*TASK BRIEF:*
Don't include pictures. Quote the lines below from the first through the line that contains "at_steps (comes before".

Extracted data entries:
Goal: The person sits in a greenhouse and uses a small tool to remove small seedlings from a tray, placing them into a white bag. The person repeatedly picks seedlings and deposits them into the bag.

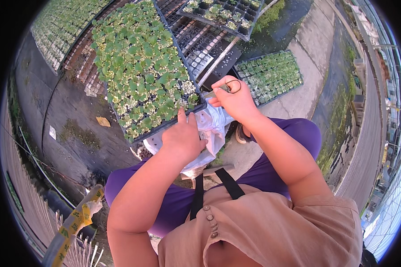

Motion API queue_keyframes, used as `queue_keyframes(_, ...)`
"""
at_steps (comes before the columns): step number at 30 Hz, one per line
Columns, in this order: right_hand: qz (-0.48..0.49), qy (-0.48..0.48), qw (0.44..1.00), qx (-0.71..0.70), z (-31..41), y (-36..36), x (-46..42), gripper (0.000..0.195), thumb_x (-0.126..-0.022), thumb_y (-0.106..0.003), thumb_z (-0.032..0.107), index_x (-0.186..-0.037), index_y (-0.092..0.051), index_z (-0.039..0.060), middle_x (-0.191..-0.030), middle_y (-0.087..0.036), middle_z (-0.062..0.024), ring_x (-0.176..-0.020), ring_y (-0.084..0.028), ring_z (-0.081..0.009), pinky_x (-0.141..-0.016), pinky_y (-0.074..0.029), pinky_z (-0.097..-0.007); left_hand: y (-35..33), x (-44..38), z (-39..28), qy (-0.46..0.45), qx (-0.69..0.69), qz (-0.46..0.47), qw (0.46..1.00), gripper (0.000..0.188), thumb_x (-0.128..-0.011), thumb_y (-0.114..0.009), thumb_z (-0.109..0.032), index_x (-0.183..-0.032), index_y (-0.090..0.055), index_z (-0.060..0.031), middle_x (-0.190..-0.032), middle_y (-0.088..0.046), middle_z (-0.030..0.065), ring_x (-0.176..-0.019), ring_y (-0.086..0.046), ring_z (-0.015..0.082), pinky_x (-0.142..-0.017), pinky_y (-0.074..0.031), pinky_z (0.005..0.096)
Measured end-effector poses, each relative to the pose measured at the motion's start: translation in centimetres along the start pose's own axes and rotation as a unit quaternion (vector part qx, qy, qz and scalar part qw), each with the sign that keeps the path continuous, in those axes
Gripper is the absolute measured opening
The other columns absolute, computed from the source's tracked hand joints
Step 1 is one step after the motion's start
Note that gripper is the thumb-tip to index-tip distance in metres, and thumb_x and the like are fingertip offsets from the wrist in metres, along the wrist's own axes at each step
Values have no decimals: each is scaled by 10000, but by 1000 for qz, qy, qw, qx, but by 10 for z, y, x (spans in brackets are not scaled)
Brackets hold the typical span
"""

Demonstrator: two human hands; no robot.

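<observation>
A black plug tray (181, 58) densely filled with small green leafy seedlings (143, 66) lies before me, tilted across the view. At its near edge is my left hand (183, 137), the index finger reaching among the seedlings and the thumb held apart. Just off the tray's near right corner, my right hand (235, 100) grips a small thin tool with a dark looped handle (234, 85). Its exact kind is unclear, and my fingers partly hide it. White plastic sacking (212, 125) bunches beneath the near end of the tray.
Another seedling tray (280, 94) rests on the ground to the right. A sparsely filled plug tray (214, 26) sits at the top, near a pale pole (219, 61). More seedlings (65, 26) stand at upper left. A yellow-taped pole (72, 227) rises at lower left.
</observation>
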State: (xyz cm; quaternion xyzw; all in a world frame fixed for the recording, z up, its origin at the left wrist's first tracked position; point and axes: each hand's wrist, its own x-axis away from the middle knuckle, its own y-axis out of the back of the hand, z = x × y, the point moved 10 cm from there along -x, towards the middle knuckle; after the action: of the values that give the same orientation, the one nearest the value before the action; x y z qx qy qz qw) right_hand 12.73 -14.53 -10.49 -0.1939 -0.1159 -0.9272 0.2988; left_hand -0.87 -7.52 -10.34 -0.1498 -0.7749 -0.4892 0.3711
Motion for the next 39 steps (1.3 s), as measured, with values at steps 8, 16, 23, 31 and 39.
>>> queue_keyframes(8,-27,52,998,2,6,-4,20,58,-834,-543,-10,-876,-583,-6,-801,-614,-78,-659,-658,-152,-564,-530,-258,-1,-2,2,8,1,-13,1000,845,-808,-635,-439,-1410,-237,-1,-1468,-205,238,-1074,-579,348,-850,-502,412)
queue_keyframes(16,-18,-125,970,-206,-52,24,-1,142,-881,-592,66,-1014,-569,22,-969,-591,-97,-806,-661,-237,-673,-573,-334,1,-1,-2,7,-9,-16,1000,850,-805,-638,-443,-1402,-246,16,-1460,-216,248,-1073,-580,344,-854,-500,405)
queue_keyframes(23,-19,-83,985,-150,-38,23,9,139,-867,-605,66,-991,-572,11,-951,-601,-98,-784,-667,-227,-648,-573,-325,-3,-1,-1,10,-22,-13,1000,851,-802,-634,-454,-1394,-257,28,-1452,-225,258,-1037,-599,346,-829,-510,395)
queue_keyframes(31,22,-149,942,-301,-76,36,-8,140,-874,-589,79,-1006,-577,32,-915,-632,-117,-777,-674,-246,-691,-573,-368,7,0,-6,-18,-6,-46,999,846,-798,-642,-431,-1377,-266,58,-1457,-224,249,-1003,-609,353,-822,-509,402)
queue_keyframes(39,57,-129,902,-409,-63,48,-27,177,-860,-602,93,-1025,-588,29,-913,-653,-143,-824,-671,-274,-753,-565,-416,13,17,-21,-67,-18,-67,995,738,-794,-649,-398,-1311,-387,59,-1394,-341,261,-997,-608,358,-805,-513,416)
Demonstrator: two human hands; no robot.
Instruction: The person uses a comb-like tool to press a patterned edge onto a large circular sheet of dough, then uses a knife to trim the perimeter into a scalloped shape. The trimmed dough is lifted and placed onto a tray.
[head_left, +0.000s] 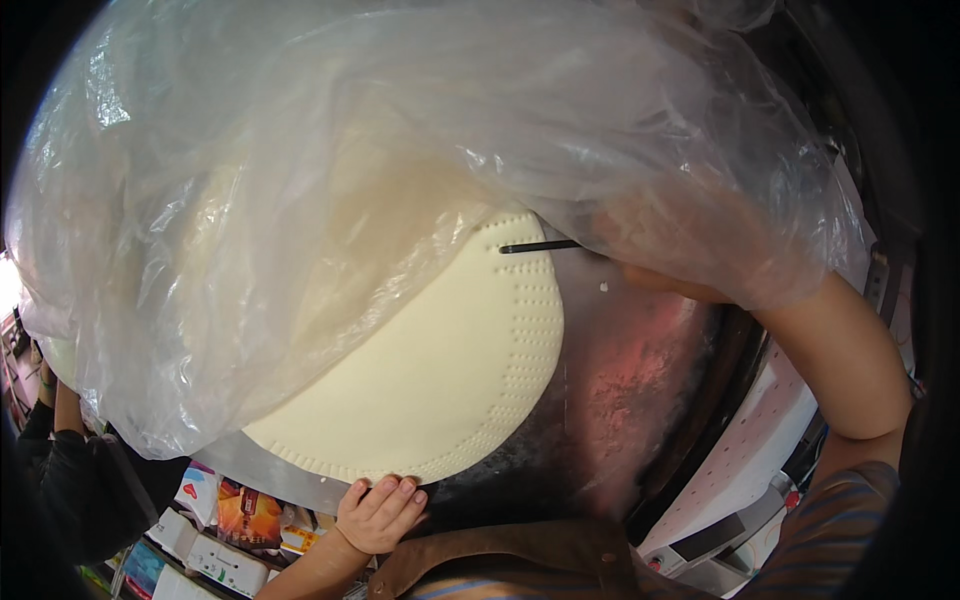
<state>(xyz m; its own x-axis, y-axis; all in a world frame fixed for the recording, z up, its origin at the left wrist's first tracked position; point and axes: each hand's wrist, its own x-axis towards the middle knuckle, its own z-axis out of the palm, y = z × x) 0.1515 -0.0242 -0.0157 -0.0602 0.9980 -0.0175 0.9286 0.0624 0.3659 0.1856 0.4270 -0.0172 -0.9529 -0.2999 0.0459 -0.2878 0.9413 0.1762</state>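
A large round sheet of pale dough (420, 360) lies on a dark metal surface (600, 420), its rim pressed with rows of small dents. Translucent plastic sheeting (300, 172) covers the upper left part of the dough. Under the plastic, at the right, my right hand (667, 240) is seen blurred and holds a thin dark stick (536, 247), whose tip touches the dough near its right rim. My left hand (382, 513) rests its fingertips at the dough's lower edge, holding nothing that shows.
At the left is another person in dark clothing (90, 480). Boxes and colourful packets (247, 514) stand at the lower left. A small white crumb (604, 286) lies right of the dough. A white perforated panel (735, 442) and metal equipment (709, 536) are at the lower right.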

*RESPONSE FOR THIS EXERCISE:*
Goal: The person sits in a greenhouse and uses a small tool to remove small seedlings from a tray, placing them into a white bag. The person repeatedly picks seedlings and deposits them into the bag.


Motion API queue_keyframes, used as `queue_keyframes(_, ...)`
"""
at_steps (comes before the columns): step number at 30 Hz, one per line

This answer is now complete.